▶ To do
Once "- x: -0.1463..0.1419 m" turns up in a line below, reproduce that line and those after it exactly, stopping after the line with "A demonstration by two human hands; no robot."; leave pictures out.

____ Provided material

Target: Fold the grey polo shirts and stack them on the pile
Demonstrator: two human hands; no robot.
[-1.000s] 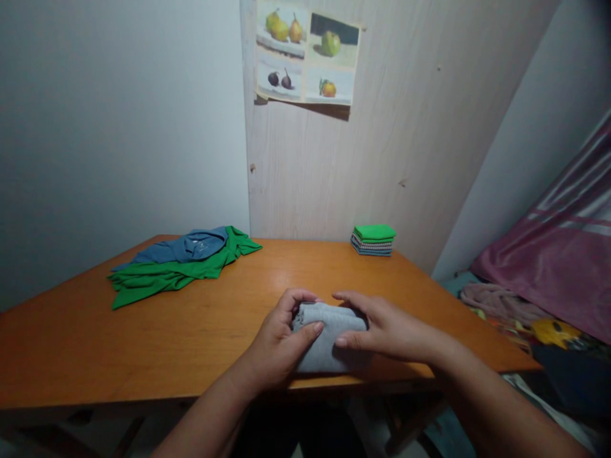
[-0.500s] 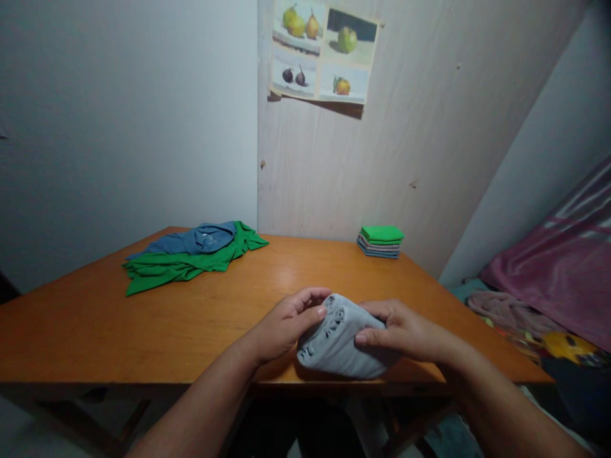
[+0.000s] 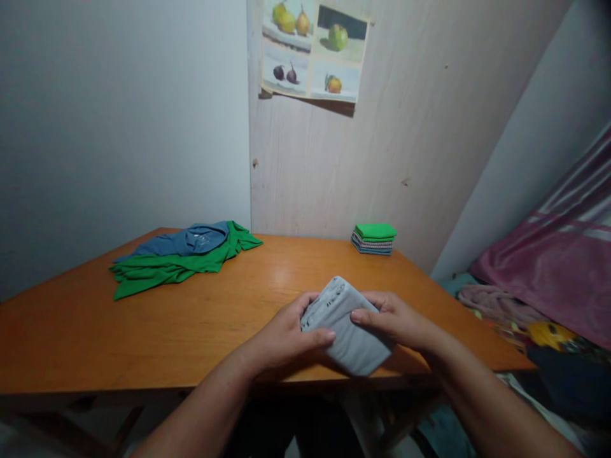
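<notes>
A folded grey garment (image 3: 344,324) is held just above the near edge of the orange wooden table (image 3: 143,331), turned at an angle with one corner pointing away from me. My left hand (image 3: 286,334) grips its left side, thumb laid across the top. My right hand (image 3: 394,319) grips the right side, thumb on top and fingers underneath.
A loose pile of a blue shirt (image 3: 184,242) on a green shirt (image 3: 157,270) lies at the table's far left. A small stack of folded clothes (image 3: 374,238) with a green one on top sits at the far right corner. Bedding and clutter (image 3: 539,299) lie to the right.
The grey garment went from lying flat on the table under both hands to being lifted and turned; both hands now grip it off the surface.
</notes>
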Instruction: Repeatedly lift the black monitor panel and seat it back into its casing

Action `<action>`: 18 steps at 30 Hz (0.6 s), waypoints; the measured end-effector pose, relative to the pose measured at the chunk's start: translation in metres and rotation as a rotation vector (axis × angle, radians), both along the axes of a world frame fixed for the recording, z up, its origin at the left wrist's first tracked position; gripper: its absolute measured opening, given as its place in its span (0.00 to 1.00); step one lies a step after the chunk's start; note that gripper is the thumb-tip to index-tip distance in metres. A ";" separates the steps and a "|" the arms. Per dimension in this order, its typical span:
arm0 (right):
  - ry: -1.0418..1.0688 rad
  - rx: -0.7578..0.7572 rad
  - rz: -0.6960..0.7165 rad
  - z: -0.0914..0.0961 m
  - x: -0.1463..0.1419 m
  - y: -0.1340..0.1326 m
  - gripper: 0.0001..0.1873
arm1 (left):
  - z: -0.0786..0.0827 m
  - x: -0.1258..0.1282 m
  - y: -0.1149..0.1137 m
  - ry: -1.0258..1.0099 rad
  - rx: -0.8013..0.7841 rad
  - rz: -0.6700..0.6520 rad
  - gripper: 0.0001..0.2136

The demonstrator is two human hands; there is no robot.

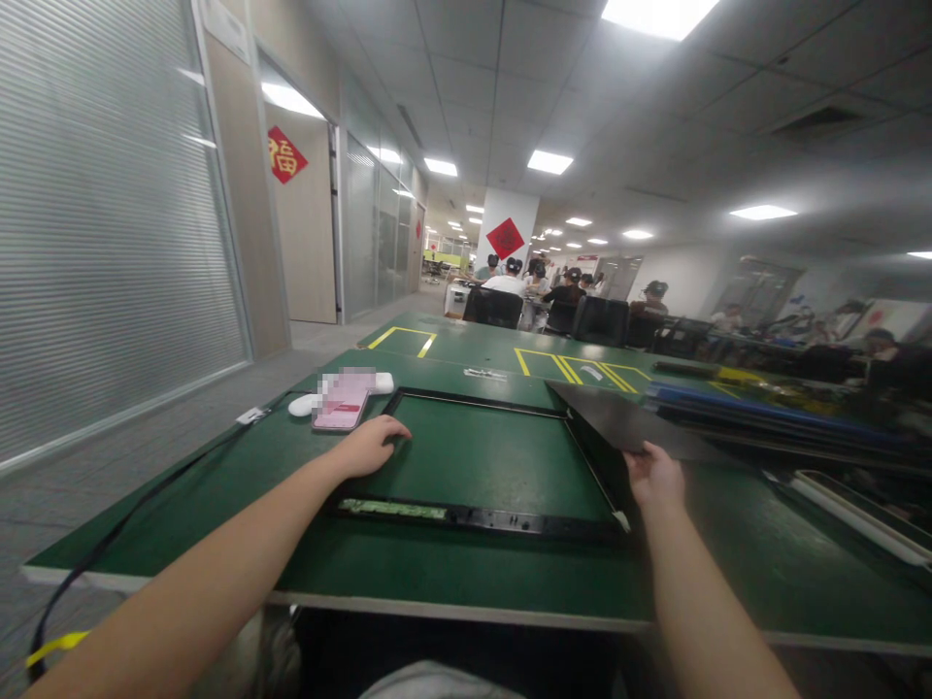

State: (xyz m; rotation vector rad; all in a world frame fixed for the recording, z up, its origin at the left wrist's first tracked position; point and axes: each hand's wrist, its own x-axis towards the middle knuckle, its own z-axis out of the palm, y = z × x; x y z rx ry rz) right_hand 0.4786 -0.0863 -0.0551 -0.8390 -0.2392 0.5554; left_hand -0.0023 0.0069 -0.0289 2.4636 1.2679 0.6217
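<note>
A black rectangular frame [502,517] lies flat on the green table [481,582], with the tabletop showing through its middle. Along its near bar sits a green circuit board strip [393,509]. My left hand [371,447] is curled over the left bar of the frame, its fingers bent inward. In my right hand [655,476] is the near edge of a thin dark panel [618,416], pinched between thumb and fingers. The panel tilts up at the frame's right side; whether it touches the frame I cannot tell. A small white piece [621,521] shows at the frame's near right corner.
A phone [340,410] and a white mouse [303,405] lie left of the frame. Blue stacked sheets [743,413] and a white-edged panel [859,516] are on the right. Yellow tape [564,369] marks the far tabletop. A black cable [131,519] hangs at left. People sit farther back.
</note>
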 end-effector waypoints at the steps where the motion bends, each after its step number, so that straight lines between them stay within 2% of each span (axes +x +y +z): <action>1: -0.006 0.009 -0.021 0.001 -0.001 -0.001 0.16 | 0.000 0.000 0.001 -0.001 0.004 0.003 0.19; 7: -0.036 0.075 0.004 0.012 -0.012 -0.008 0.13 | -0.001 -0.004 0.007 -0.039 0.038 0.105 0.18; 11: -0.030 0.143 0.071 0.024 -0.023 -0.017 0.10 | 0.002 -0.005 0.008 -0.143 0.030 0.176 0.17; 14: -0.049 0.160 0.109 0.030 -0.030 -0.023 0.11 | 0.005 -0.004 0.009 -0.311 -0.053 0.223 0.18; 18: -0.005 0.098 0.144 0.031 -0.032 -0.025 0.10 | 0.009 -0.001 0.009 -0.671 -0.229 0.264 0.21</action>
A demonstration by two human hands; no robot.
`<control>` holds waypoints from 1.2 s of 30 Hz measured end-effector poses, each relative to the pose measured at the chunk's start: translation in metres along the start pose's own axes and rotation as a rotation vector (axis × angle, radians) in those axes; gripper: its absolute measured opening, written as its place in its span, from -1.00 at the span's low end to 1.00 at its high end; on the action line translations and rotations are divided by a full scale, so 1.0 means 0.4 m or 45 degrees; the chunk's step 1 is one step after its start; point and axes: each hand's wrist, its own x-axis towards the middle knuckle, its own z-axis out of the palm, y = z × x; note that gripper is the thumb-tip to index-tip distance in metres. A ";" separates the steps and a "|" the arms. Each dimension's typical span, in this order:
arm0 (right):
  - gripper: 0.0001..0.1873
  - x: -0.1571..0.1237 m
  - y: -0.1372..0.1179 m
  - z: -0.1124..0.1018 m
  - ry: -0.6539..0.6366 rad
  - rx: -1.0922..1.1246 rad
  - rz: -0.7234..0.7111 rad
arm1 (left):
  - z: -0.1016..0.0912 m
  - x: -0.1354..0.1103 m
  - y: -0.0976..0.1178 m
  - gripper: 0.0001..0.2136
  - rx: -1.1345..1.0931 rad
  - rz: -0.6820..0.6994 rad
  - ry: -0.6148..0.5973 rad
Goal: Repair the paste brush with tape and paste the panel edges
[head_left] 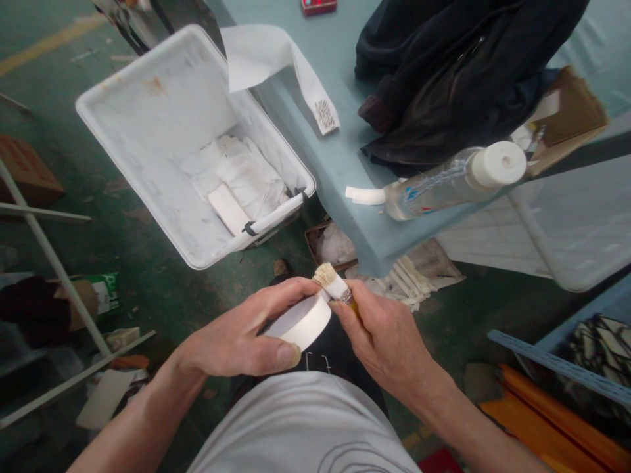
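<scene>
In my left hand (pixel 251 328) is a roll of white tape (pixel 310 325), gripped between thumb and fingers. My right hand (pixel 379 328) holds a paintbrush (pixel 338 287) close beside the roll, its pale bristles pointing up and to the left. White tape covers part of the brush just below the bristles, above a metal band and a bit of yellow handle. The roll and the brush meet near my left fingertips, where a short piece of tape seems to run between them. Both hands are in front of my body, below the table corner.
A large white plastic bin (pixel 148 151) with pale scraps stands ahead on the left. On the blue-covered table (pixel 340 164) are a dark jacket (pixel 444 85), a clear bottle with a white cap (pixel 497 167) and a white strip (pixel 290 59). Metal shelving (pixel 54 263) stands left.
</scene>
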 end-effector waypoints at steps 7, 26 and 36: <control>-0.67 0.005 -0.012 -0.008 -0.022 0.047 -0.028 | -0.019 -0.013 -0.013 -0.32 -0.066 0.028 -0.044; -0.74 0.007 0.006 0.010 -0.121 0.111 0.113 | 0.045 -0.004 -0.055 -0.43 -0.641 0.106 0.097; -0.82 0.013 0.000 0.016 -0.153 0.152 0.166 | 0.042 -0.002 -0.045 -0.30 -0.416 -0.033 0.105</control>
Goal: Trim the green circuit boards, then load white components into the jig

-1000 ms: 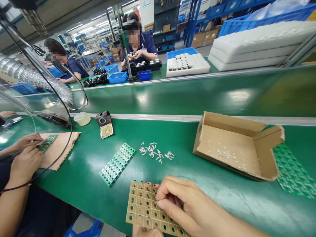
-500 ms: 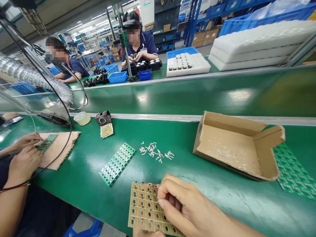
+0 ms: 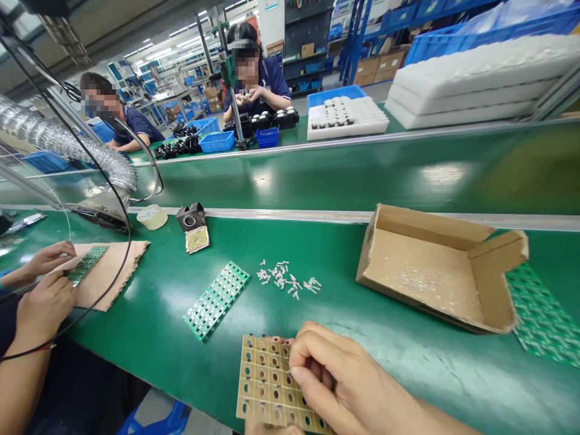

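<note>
At the lower edge, a tan circuit board panel [image 3: 267, 377] with rows of round holes is held by my left hand [image 3: 274, 428]. That thumb lies along its near edge, fingertips show at the far edge, and the rest is out of frame or hidden beneath. My right hand [image 3: 338, 377] bends over the panel's right half, thumb and forefinger pinched at a hole. Between those tips is something tiny and pale, too small to make out. Beyond the panel lie a loose pile of small whitish parts [image 3: 281, 278] and a green circuit board panel [image 3: 216, 300].
On the right stands an open cardboard box [image 3: 426, 238] with tiny clear pieces, partly over more green boards [image 3: 544, 314]. A tape roll [image 3: 152, 217] and small black box [image 3: 192, 217] sit at the back. At left, a co-worker's hands [image 3: 49, 290] work on a board.
The view has shifted very slightly. Both my hands and the tan panel keep nearly the same position, with the right fingertips still pinched at the panel.
</note>
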Tool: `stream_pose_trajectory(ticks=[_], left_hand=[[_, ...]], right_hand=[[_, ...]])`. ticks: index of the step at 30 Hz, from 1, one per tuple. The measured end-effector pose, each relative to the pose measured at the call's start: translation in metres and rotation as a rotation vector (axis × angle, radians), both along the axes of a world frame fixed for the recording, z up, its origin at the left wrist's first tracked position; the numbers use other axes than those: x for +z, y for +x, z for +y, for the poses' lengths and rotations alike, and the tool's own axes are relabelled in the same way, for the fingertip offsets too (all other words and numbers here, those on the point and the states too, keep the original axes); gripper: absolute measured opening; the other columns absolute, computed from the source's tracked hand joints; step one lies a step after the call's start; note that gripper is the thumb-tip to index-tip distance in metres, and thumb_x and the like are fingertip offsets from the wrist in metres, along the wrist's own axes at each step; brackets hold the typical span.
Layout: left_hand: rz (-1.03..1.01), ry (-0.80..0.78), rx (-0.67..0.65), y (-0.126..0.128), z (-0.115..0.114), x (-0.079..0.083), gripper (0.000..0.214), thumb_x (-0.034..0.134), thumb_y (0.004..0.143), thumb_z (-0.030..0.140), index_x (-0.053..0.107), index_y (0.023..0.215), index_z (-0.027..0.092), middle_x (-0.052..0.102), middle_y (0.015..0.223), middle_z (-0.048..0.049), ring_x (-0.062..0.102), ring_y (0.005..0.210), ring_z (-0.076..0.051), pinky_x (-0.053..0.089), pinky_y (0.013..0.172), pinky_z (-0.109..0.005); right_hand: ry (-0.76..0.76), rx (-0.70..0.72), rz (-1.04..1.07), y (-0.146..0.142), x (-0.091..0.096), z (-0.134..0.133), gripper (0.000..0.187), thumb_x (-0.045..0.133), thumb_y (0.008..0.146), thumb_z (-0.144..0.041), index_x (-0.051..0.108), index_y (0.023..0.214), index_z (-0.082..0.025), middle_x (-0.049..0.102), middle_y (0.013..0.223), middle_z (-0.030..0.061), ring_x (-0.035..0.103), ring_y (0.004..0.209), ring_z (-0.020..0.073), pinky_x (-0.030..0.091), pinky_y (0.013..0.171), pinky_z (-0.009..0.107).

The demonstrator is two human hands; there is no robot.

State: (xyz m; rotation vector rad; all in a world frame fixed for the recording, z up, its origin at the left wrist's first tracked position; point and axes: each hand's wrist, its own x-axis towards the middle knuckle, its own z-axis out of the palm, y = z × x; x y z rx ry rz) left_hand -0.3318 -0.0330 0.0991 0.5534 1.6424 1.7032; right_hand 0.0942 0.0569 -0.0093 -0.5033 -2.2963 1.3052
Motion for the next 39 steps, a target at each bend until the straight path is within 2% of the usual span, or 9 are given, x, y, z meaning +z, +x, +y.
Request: stream_pose_trajectory(ticks=[5, 11, 14, 18, 21, 23, 26, 31, 39], left_hand=[[0.087, 0.038, 0.125, -0.006, -0.034, -0.032, 0.037, 0.060, 0.092, 0.048, 0.056, 0.120, 0.024, 0.064, 0.104, -0.0062, 0.063, 0.085, -0.021, 0.057, 0.063, -0.034], [0.128, 0.029, 0.133, -0.007, -0.021, -0.016, 0.042, 0.065, 0.087, 0.050, 0.056, 0.121, 0.028, 0.066, 0.107, -0.0057, 0.065, 0.095, -0.027, 0.060, 0.067, -0.040], [0.100, -0.010, 0.050, 0.061, -0.025, -0.036, 0.041, 0.075, 0.075, 0.044, 0.059, 0.112, 0.042, 0.066, 0.094, 0.0022, 0.068, 0.100, -0.033, 0.065, 0.068, -0.049], [-0.071, -0.148, -0.192, 0.224, -0.046, -0.122, 0.046, 0.082, 0.057, 0.017, 0.066, 0.091, 0.043, 0.065, 0.083, 0.0048, 0.066, 0.111, -0.037, 0.060, 0.096, -0.056], [-0.153, -0.184, -0.251, 0.280, -0.051, -0.161, 0.037, 0.084, 0.063, 0.022, 0.068, 0.090, 0.041, 0.067, 0.083, 0.0043, 0.068, 0.106, -0.037, 0.058, 0.097, -0.059], [-0.165, -0.160, -0.218, 0.253, -0.044, -0.153, 0.036, 0.079, 0.075, 0.033, 0.065, 0.108, 0.038, 0.070, 0.096, 0.0010, 0.067, 0.105, -0.033, 0.062, 0.086, -0.057], [-0.135, -0.093, -0.127, 0.156, -0.029, -0.108, 0.036, 0.068, 0.088, 0.041, 0.060, 0.120, 0.025, 0.067, 0.114, -0.0058, 0.066, 0.102, -0.026, 0.061, 0.080, -0.044], [-0.022, 0.081, 0.085, 0.004, -0.021, -0.050, 0.023, 0.062, 0.092, 0.042, 0.065, 0.096, 0.019, 0.067, 0.079, -0.0002, 0.068, 0.078, -0.017, 0.060, 0.060, -0.028], [0.067, 0.147, 0.170, -0.065, -0.033, -0.056, 0.011, 0.064, 0.080, 0.014, 0.061, 0.074, 0.023, 0.056, 0.057, 0.0077, 0.071, 0.087, -0.014, 0.048, 0.040, -0.012]], right_hand=[[0.035, -0.007, 0.021, 0.000, -0.001, -0.001, 0.015, 0.041, 0.092, -0.017, 0.049, 0.080, -0.020, 0.053, 0.075, 0.0006, 0.049, 0.060, 0.0104, 0.039, 0.052, 0.020], [0.100, -0.035, 0.048, -0.002, -0.003, -0.002, 0.014, 0.042, 0.092, -0.016, 0.048, 0.080, -0.021, 0.054, 0.075, 0.0005, 0.050, 0.060, 0.0112, 0.038, 0.051, 0.021], [0.132, -0.039, 0.045, -0.002, -0.004, -0.003, 0.014, 0.042, 0.091, -0.014, 0.048, 0.081, -0.021, 0.056, 0.076, 0.0011, 0.051, 0.062, 0.0119, 0.040, 0.053, 0.022], [0.118, -0.031, 0.048, -0.002, -0.003, -0.003, 0.015, 0.042, 0.091, -0.015, 0.051, 0.080, -0.020, 0.057, 0.076, 0.0017, 0.051, 0.062, 0.0117, 0.041, 0.053, 0.021], [0.074, -0.027, 0.039, -0.001, 0.000, -0.002, 0.014, 0.045, 0.090, -0.015, 0.055, 0.080, -0.019, 0.057, 0.076, 0.0020, 0.053, 0.061, 0.0111, 0.043, 0.052, 0.021], [0.036, -0.032, 0.031, -0.001, 0.001, -0.001, 0.012, 0.048, 0.087, -0.015, 0.058, 0.082, -0.018, 0.058, 0.076, 0.0021, 0.054, 0.060, 0.0107, 0.044, 0.052, 0.021], [0.035, -0.039, 0.048, -0.001, 0.002, 0.000, 0.014, 0.050, 0.086, -0.015, 0.062, 0.081, -0.017, 0.059, 0.074, 0.0021, 0.054, 0.058, 0.0106, 0.043, 0.052, 0.021], [0.129, -0.058, 0.112, -0.003, 0.002, -0.001, 0.022, 0.048, 0.089, -0.014, 0.065, 0.076, -0.017, 0.057, 0.065, 0.0016, 0.053, 0.057, 0.0116, 0.040, 0.052, 0.022], [0.143, -0.094, 0.127, -0.005, -0.004, -0.007, 0.024, 0.047, 0.089, -0.015, 0.064, 0.072, -0.018, 0.056, 0.063, 0.0008, 0.051, 0.055, 0.0116, 0.039, 0.051, 0.023]])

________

▶ Solution for this exercise
  - x: -0.1463..0.1419 m
  - y: -0.1340..0.1326 m
  - gripper: 0.0001..0.1873
arm1 (left):
  - z: -0.0786..0.0827 m
  - x: -0.1258..0.1282 m
  - y: -0.1149..0.1137 m
  - ry: -1.0258..1.0099 rad
  - rx: -0.8013..0.7841 rad
  - rz: -0.6700..0.6520 rad
  - gripper: 0.0001..0.2136

The demonstrator is two human hands; there is no robot.


State: (xyz m; rotation vector rad; all in a world frame fixed for the recording, z up, its origin at the left wrist's first tracked position; point and axes: each hand's wrist, its own x-axis towards the middle knuckle, its own z-axis out of the palm, y = z × x; x y z rx ry rz) right_hand 0.4786 -0.0863 -0.0551 -0.8390 -0.2392 0.5554; left_hand -0.0023 0.0069 -0.0289 2.4636 1.2679 0.6217
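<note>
A black rectangular frame [502,517] lies flat on the green table [481,582], with the tabletop showing through its middle. Along its near bar sits a green circuit board strip [393,509]. My left hand [371,447] is curled over the left bar of the frame, its fingers bent inward. In my right hand [655,476] is the near edge of a thin dark panel [618,416], pinched between thumb and fingers. The panel tilts up at the frame's right side; whether it touches the frame I cannot tell. A small white piece [621,521] shows at the frame's near right corner.
A phone [340,410] and a white mouse [303,405] lie left of the frame. Blue stacked sheets [743,413] and a white-edged panel [859,516] are on the right. Yellow tape [564,369] marks the far tabletop. A black cable [131,519] hangs at left. People sit farther back.
</note>
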 end-effector waypoints at the steps where the motion bends, each after its step number, so that straight lines between them stay within 2% of each span (axes +x +y +z): <action>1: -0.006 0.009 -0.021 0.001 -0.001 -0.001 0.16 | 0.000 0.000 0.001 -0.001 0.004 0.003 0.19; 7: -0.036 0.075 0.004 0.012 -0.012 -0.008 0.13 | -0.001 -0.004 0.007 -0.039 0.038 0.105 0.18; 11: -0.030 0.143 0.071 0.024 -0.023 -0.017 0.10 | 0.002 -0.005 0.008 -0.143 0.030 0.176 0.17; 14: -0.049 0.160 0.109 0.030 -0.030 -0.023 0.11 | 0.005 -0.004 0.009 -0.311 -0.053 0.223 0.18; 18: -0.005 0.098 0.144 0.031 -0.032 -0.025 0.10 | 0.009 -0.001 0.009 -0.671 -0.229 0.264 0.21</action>
A demonstration by two human hands; no robot.

No additional output will be given.